You are viewing a plain text version of this content. The canonical link for it is here.
Posted to dev@lucenenet.apache.org by Martyn Braithwaite <mb...@openroad.ca> on 2010/07/23 21:45:53 UTC
Sort by 2 fields or concatenated data
I am having trouble with sorting results correctly.
I am using Lucene.Net 2.9.2
I have a field that contains LastName|FirstName data and is un-tokenized.
This field can contain diacritic characters.
I have tried the following.
1. Using the SortField(name, locale, reversed) class
2. Create a custom FieldComparatorSource (this splits on the | and
tries to sort by the last name portion first and then the first name if the
last name is the same)
3. Adding 2 SortField fields, one for last name and one for first
name.
In the end they all produce the same result which is:
YÀNG|YING
YATES|AISLIN
YATES|ALEXANDREA
YATES|BRUCE
YATES|DOREEN
YATES|GAYELORD
YATES|LAVONE
YATES|LIZZIE
YATES|PRUNELLA
YATES|RONALD
*YÀTES|RONA*
YATES|TANZI
YATES|TATUM
YATES|TRISTAN
YATES|WELDON
YÀTES|XAVIOR
But if I run the code from the custom FieldComparator using a List<String>
Sort with a simple IComparer I get
YÀNG|YING
YATES|AISLIN
YATES|ALEXANDREA
YATES|BRUCE
YATES|DOREEN
YATES|GAYELORD
YATES|LAVONE
YATES|LIZZIE
YATES|PRUNELLA
YATES|RONALD
YATES|TANZI
YATES|TATUM
YATES|TRISTAN
YATES|WELDON
*YÀTES|RONA*
YÀTES|XAVIOR
This is the correct alphabetical order
Is it possible to get Lucene to sort the results the same way as the
IComparer? How should I store the data in the index if I want to sort
LastName / FirstName?
Thanks for any help.
RE: Sort by 2 fields or concatenated data
Posted by Martyn Braithwaite <mb...@openroad.ca>.
Thanks for the replies. After further investigation I have been able to
track this down to an extra sort that was occurring further along the code
path after the results have been retrieved from Lucene.
I have deleted this extract sort and set lucene to first sort by LastName
and FirstName (as 2 sortfields), this combo is producing the correct
results.
cheers
-----Original Message-----
From: Digy [mailto:digydigy@gmail.com]
Sent: July-24-10 2:05 AM
To: lucene-net-dev@lucene.apache.org
Subject: RE: Sort by 2 fields or concatenated data
* You make case-insensitive comparisons in "StringSplitComparer" but
case-sensitive in overridden "Compare".
That may be the problem.
* Why don't you just compare the strings as a whole instead of splitting
them into two parts and then compare that parts separately? You would get
the same results.
DIGY
-----Original Message-----
From: Martyn Braithwaite [mailto:mbraithwaite@openroad.ca]

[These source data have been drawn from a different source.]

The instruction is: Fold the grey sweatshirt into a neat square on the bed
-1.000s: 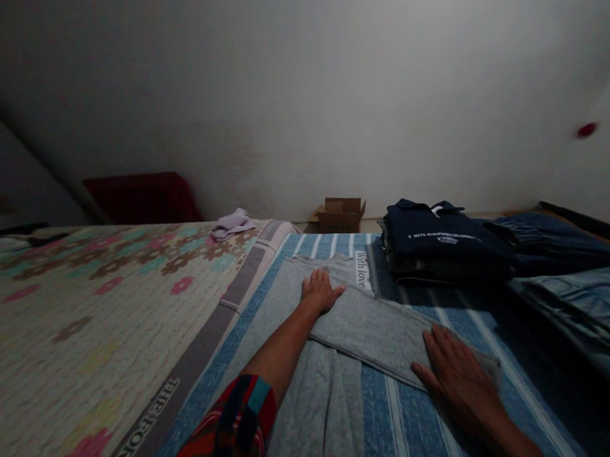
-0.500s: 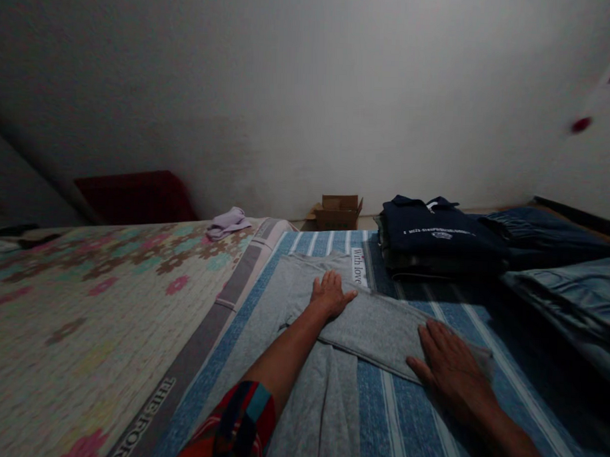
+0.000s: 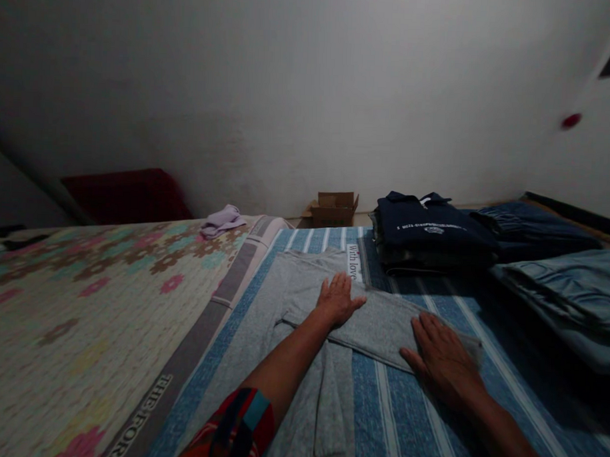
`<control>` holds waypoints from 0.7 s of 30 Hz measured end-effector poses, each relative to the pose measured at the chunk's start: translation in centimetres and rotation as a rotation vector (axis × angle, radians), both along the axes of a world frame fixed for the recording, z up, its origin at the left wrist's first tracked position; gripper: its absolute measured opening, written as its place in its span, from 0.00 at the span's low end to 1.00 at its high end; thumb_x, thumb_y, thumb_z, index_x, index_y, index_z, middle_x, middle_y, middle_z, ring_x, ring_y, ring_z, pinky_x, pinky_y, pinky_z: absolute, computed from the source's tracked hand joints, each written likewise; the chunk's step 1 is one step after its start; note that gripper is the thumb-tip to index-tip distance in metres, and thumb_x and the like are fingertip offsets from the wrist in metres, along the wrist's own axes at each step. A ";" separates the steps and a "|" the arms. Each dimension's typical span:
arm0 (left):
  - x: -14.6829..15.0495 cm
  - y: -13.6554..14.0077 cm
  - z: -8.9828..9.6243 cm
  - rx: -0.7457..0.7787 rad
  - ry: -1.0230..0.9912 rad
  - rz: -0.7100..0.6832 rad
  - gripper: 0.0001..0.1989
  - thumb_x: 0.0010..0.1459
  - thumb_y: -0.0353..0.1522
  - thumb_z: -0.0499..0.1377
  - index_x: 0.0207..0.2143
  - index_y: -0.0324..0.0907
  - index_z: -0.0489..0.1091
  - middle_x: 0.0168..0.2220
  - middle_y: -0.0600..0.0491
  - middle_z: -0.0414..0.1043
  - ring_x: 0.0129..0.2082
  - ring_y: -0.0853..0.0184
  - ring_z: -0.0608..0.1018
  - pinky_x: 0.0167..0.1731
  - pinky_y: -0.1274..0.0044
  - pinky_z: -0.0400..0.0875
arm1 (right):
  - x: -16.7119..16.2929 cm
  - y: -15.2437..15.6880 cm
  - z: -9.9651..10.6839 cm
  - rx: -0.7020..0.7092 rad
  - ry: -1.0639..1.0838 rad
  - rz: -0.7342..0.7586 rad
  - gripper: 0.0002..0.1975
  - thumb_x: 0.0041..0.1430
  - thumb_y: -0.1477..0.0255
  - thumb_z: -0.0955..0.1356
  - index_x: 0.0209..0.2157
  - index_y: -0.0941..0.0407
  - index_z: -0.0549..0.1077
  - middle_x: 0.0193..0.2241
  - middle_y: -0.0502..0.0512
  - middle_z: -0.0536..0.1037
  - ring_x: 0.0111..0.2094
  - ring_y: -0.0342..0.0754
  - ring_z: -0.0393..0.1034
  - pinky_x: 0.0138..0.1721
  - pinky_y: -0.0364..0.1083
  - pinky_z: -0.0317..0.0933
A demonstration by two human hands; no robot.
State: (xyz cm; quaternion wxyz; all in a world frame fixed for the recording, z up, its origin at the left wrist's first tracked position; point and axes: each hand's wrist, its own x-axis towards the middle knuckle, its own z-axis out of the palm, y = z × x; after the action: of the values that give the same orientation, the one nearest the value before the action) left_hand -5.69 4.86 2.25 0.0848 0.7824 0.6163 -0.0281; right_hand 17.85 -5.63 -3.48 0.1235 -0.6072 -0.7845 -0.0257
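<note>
A grey garment point(image 3: 302, 302) lies spread on a blue striped sheet point(image 3: 418, 419), with one part folded across to the right. My left hand point(image 3: 338, 298) rests flat on the fold near the garment's middle, fingers spread. At the fold's right end, my right hand point(image 3: 443, 358) presses flat on the cloth. Neither hand grips anything.
A stack of folded dark navy clothes point(image 3: 429, 233) sits beyond the garment, with folded denim pieces point(image 3: 558, 284) to its right. A floral bedcover point(image 3: 97, 301) spreads left, with a small lilac cloth point(image 3: 220, 220) on it. A cardboard box point(image 3: 333, 208) stands by the wall.
My left hand has slid rightward along the folded part toward my right hand. My right hand stays pressed on the fold's end. The view has shifted slightly.
</note>
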 end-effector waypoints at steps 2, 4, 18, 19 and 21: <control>0.7 -0.4 0.1 0.032 -0.011 -0.026 0.41 0.60 0.54 0.36 0.65 0.35 0.44 0.68 0.43 0.35 0.67 0.58 0.40 0.62 0.60 0.35 | 0.0 0.0 0.0 0.009 -0.010 -0.002 0.34 0.61 0.52 0.57 0.57 0.65 0.63 0.60 0.69 0.60 0.62 0.60 0.50 0.59 0.58 0.47; 1.6 -1.0 0.0 0.066 -0.048 -0.100 0.40 0.59 0.55 0.37 0.65 0.37 0.44 0.68 0.45 0.35 0.67 0.59 0.40 0.63 0.61 0.35 | 0.0 0.1 0.1 0.013 -0.013 -0.003 0.34 0.61 0.52 0.57 0.57 0.64 0.63 0.60 0.69 0.60 0.62 0.60 0.50 0.59 0.58 0.47; 3.8 -2.6 -0.2 0.006 -0.073 -0.224 0.39 0.60 0.54 0.37 0.65 0.39 0.44 0.67 0.43 0.39 0.67 0.58 0.42 0.62 0.58 0.35 | -0.3 0.0 0.7 -0.032 -0.009 -0.018 0.34 0.61 0.53 0.58 0.58 0.65 0.62 0.60 0.70 0.59 0.62 0.60 0.49 0.59 0.58 0.46; 4.3 -2.7 -0.1 0.008 -0.082 -0.244 0.38 0.61 0.54 0.37 0.65 0.39 0.43 0.67 0.44 0.38 0.67 0.58 0.42 0.62 0.58 0.35 | -0.3 0.0 0.7 -0.034 -0.009 -0.016 0.35 0.61 0.53 0.58 0.58 0.66 0.62 0.60 0.70 0.59 0.62 0.61 0.49 0.59 0.58 0.45; 5.3 -3.0 -0.1 0.001 -0.101 -0.309 0.37 0.62 0.52 0.36 0.65 0.39 0.43 0.68 0.45 0.38 0.67 0.59 0.43 0.63 0.58 0.36 | -0.1 0.1 0.6 -0.040 -0.024 -0.016 0.35 0.61 0.53 0.57 0.58 0.66 0.62 0.61 0.70 0.59 0.62 0.61 0.49 0.60 0.58 0.45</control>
State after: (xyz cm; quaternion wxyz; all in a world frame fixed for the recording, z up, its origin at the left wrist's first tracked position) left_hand -0.43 1.81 2.16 0.1101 0.8684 0.4835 -0.0010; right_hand 17.72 -5.52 -2.87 0.1016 -0.6154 -0.7814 -0.0183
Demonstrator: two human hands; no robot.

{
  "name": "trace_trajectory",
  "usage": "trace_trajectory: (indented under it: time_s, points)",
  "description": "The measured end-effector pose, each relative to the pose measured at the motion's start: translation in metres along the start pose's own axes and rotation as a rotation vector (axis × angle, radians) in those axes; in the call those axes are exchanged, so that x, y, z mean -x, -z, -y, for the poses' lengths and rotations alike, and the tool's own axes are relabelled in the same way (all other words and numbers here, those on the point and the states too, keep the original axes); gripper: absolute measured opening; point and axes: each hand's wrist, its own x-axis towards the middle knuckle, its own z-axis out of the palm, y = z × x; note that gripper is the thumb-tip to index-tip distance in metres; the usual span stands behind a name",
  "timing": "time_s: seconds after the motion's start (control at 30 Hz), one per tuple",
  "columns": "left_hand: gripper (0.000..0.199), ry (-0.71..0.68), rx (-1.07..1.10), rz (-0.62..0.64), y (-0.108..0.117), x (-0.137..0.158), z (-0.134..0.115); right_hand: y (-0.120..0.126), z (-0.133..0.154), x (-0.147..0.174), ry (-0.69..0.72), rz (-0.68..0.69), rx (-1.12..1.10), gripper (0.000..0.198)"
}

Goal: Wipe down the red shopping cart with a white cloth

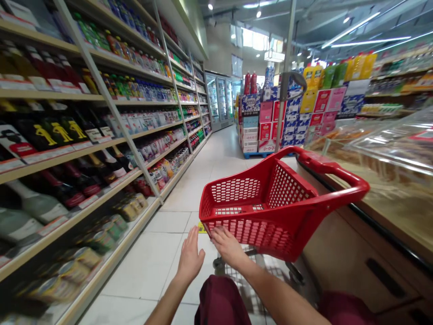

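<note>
A red plastic shopping cart (250,225) stands sideways in front of me, its handle to the right, and no goods show in its basket. My right hand (228,246) is at the near lower corner of the basket, fingers apart; I cannot tell whether they touch it. To the left of the cart, my left hand (191,257) is held over the floor with its fingers stretched out and nothing in it. The cart's wheels are partly hidden behind my right arm and knee.
Shelves (149,164) of bottles and cans line the left side. A display counter (382,198) with clear-covered food borders the right. Stacked drink cartons (267,131) stand ahead on a blue pallet, beside a metal pole (287,49). Glass-door fridges (219,97) are at the back.
</note>
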Motion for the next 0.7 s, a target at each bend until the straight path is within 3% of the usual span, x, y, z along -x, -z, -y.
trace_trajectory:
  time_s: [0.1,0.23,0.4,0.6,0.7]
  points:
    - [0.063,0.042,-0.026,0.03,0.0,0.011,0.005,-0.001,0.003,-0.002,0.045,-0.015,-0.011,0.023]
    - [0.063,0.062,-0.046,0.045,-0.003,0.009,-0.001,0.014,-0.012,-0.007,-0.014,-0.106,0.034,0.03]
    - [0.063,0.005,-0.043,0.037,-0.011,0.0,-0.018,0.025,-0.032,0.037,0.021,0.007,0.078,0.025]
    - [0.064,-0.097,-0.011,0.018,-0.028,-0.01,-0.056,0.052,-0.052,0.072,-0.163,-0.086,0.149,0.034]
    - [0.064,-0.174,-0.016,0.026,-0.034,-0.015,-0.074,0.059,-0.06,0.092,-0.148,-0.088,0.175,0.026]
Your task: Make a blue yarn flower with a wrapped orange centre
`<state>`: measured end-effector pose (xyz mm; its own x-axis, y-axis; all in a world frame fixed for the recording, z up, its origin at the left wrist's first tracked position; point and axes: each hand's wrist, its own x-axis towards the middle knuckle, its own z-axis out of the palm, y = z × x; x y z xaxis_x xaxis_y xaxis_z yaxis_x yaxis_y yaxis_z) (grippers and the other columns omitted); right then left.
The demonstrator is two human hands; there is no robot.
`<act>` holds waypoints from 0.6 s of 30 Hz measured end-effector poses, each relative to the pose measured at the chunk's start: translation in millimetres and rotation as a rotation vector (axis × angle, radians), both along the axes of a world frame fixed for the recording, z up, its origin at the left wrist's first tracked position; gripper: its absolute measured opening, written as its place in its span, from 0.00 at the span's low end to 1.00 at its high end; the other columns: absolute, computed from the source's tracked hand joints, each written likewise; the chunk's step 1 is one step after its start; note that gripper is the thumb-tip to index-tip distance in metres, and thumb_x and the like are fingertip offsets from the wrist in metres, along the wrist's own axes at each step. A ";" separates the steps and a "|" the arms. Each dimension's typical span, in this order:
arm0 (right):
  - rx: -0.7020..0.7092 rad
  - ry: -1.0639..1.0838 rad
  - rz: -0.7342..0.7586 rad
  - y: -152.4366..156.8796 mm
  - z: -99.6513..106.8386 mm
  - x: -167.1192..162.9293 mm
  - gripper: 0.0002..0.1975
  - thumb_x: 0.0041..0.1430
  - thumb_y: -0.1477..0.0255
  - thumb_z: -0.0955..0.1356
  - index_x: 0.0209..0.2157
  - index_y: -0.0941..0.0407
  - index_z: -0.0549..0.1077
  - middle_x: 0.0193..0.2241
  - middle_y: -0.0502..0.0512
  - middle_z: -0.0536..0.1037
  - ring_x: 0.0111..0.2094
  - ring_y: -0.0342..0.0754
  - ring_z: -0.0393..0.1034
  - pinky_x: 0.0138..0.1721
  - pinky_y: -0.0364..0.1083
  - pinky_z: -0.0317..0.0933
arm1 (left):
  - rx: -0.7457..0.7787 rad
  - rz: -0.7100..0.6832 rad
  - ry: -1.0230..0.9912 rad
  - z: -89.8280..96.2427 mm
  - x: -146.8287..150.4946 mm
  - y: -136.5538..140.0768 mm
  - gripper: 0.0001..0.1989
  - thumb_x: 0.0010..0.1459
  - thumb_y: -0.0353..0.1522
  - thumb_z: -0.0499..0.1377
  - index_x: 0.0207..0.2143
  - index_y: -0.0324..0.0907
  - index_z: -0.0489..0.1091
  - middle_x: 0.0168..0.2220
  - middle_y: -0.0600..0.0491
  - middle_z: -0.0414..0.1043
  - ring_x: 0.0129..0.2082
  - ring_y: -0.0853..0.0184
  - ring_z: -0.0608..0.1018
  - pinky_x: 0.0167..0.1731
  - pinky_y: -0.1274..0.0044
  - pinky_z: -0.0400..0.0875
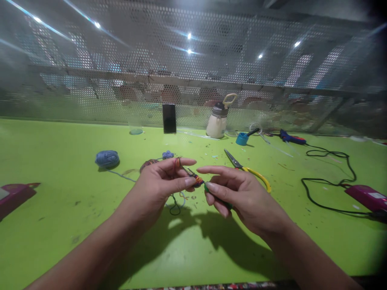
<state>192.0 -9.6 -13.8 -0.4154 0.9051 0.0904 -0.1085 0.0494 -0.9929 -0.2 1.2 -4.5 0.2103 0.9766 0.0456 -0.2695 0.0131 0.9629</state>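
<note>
"Left of the scissors (234, 160), what's on my feed?"
"The small multicoloured yarn piece (198, 181); the left hand (160, 177) pinches it, thumb against fingers, a strand (177, 162) looped over one finger."
"And the right hand (242, 191)?"
"On the scissors' near side, curled around a green-handled tool (206, 187)."
"How will the piece handle?"
"Light, soft, stretchy, I'd judge; I'd pinch it gently by its edge."

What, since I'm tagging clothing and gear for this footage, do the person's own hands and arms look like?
Both the left hand and the right hand are ungloved, with no watch or bracelet visible at either wrist. The left forearm and right forearm are bare as far as the picture shows, without sleeves or visible markings. Fingernail details are too small to tell.
</note>
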 end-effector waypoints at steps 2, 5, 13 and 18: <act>-0.013 -0.013 0.005 -0.9 1.5 0.3 0.17 0.61 0.71 0.69 0.53 0.53 0.75 0.22 0.47 0.72 0.17 0.36 0.61 0.19 0.39 0.53 | 0.008 -0.008 0.008 -0.2 -0.3 -0.1 0.14 0.45 0.27 0.71 0.37 0.42 0.79 0.24 0.57 0.75 0.28 0.69 0.78 0.36 0.76 0.69; -0.002 -0.053 0.029 -2.7 3.5 1.5 0.18 0.62 0.71 0.68 0.54 0.53 0.74 0.22 0.47 0.70 0.19 0.37 0.59 0.20 0.39 0.53 | 0.012 -0.026 0.013 -1.1 -0.2 -0.1 0.14 0.45 0.26 0.71 0.37 0.42 0.79 0.24 0.57 0.75 0.28 0.69 0.77 0.35 0.75 0.69; 0.003 -0.041 0.024 -3.9 2.7 0.8 0.17 0.63 0.71 0.68 0.53 0.53 0.75 0.22 0.47 0.68 0.19 0.37 0.58 0.21 0.40 0.51 | -0.010 -0.026 -0.046 3.0 0.3 -2.1 0.14 0.44 0.26 0.70 0.37 0.41 0.79 0.25 0.55 0.76 0.28 0.67 0.78 0.35 0.75 0.70; -0.029 -0.026 0.031 -2.2 1.2 0.9 0.16 0.61 0.71 0.69 0.51 0.54 0.76 0.22 0.48 0.70 0.19 0.36 0.59 0.21 0.40 0.50 | -0.036 -0.058 -0.145 7.8 -1.0 -4.7 0.10 0.52 0.31 0.66 0.38 0.37 0.80 0.30 0.48 0.79 0.31 0.65 0.78 0.33 0.75 0.73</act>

Sent: Saturday, July 24, 2010 2:04 AM
To: lucene-net-dev@lucene.apache.org
Subject: RE: Sort by 2 fields or concatenated data
This is not a complete code sample but might give you a clue to what I am
doing.
For the simple scenario, the data is stored in the index as
LastName|FirstName, it is an un-tokenized field
I add one SortField like:
sortByFields.Add(new SortField("KeywordSortLastName ",
CultureInfo.CurrentUICulture, false));
Based on the data in the field this seems to be obeying the correct
alphabetical rules as I took the same data and created a quick c# scenario
where I did a list sort of the strings and they matched.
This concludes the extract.